◆ Requirement: Which lines run from the one containing "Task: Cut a" through the end of the data? Write them out exactly, with the pictures left out.
══════
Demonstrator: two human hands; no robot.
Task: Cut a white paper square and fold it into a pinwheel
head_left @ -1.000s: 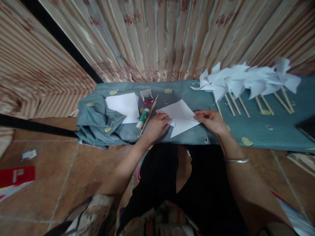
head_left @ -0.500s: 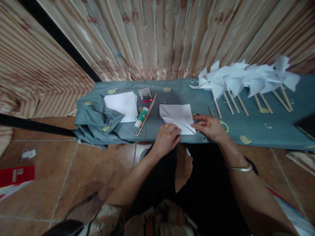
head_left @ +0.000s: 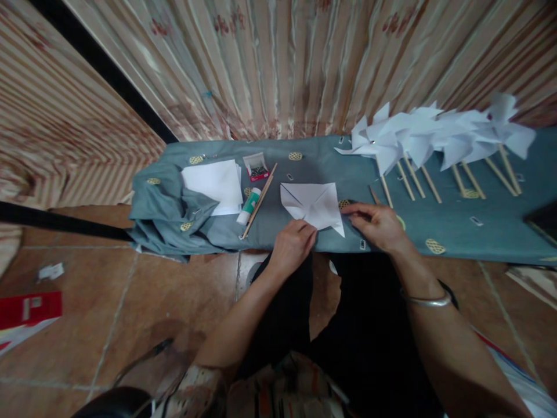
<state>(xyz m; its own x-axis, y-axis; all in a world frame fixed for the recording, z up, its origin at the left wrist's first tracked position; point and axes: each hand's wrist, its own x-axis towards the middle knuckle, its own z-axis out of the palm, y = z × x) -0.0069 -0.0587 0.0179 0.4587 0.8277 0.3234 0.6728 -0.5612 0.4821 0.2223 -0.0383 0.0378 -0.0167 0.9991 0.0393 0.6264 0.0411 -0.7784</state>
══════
◆ Problem solution:
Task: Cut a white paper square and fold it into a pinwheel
head_left @ -1.000s: 
head_left @ -0.500s: 
head_left @ +0.000s: 
<state>(xyz m; its own x-axis, y-axis; all in a world frame fixed for the recording, z up, its origin at the left wrist's first tracked position; point and axes: each hand's wrist, its own x-axis towards the middle knuckle, its own z-axis out of the palm, y = z × x) -0.0069 -0.0587 0.0179 0.4587 0.8277 0.3234 0.6728 -0.5612 0.4821 0.2223 -0.0383 0.0378 -0.0167 0.9991 0.0393 0.6264 0.0411 -0.7784</state>

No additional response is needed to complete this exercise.